PTSD is a mental health condition that arises from experiencing a traumatic event, such as a car crash or sexual violence. Not everyone who experiences trauma will develop PTSD, but an estimated 3.6% of people globally had PTSD in the past year.

Symptoms may include flashbacks, nightmares, intense anxiety, and mood swings.

Borderline Personality Disorder (BPD)

BPD affects the way people view themselves and others. Those with the condition have an intense fear of abandonment. As a result, they can have difficulty regulating emotions and behaviours, have relationship issues, and struggle to function in everyday life.

Physical Health Conditions

Many, many physical health conditions – particularly if they are terminal or long-term – can trigger mood swings. The effects can be direct, such as through changes in brain function or hormone levels; or indirect, such as by triggering a mental health condition, substance use, or changes in sleep patterns.

Premenstrual Syndrome (PMS) or Premenstrual Dysphoric Disorder (PMDD)

PMS causes lots of different symptoms before a girl or woman has her period. Along with bloating, cravings, and fatigue, she may experience mood swings.

PMDD is a more severe form of PMS that affects approximately 5% of women of childbearing age. Mood swings with PMDD are more severe and may include persistent irritability, anger, anxiety, and depression.

Pregnancy or Menopause

Hormonal changes in pregnancy or menopause can cause sudden mood swings. In pregnancy, these mood swings may be worse during the first trimester and then level off as the pregnancy progresses.

For women going through menopause, mood changes are common – affecting up to 23% of peri- and postmenopausal women.

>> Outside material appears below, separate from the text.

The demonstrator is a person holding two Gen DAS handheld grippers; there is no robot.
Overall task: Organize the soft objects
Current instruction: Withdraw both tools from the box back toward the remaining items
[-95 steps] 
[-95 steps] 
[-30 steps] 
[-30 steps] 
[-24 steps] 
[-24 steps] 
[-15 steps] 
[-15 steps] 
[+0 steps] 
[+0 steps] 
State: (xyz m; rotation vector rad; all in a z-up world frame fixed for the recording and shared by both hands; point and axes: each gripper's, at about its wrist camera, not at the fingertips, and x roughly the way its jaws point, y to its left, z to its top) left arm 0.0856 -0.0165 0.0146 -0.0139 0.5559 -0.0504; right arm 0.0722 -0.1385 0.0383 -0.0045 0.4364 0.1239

How Can I Deal with My Mood Swings?

Coping mechanisms, self-awareness, and support from others can help navigate and manage these emotional twists and turns.

Lifestyle changes

If you’re having lots of mood swings, the first thing you should do is examine your lifestyle. Ask yourself:

– Am I getting enough sleep (7-9 hours)?
– Do I eat a healthy balanced diet, with regular mealtimes?Woman Meditating Outdoors
– Do I exercise regularly?
– How are my stress levels?
– Do I need to add mindfulness or other stress-management techniques to my day?
– Am I spending enough time doing things I enjoy?
– Do I connect regularly with family and friends?

It may be helpful to keep a journal to track your moods and get to know the things that trigger mood swings.

If your mood swings are persistent, severe, or impact your relationships, job, or quality of life, you may need to take further steps. These may include:


Therapy may help you:

– figure out what’s contributing to your mood swings
– better manage your emotions
– work on underlying issues, including childhood issues and unhelpful patterns of thinking and behaviour
– learn coping skills
– manage mental or physical conditions
– improve your communication skills to benefit your relationships


Your doctor may prescribe medication to treat underlying mental health conditions, such as PTSD or depression, which can contribute to mood swings. Medication may also help with symptoms of physical conditions.

The Bottom Line on Mood Swings

While the occasional mood swing is a normal part of the human experience, having intense, persistent, or regular mood swings may indicate there is something more going on for you.

Lifestyle changes can really help reduce the number and intensity of mood swings, as can treating any underlying mental health conditions. Therapy can also be helpful for many people who experience mood swings. Having a safe space to explore the underlying issues and finding healthier coping mechanisms can help you improve emotional regulation.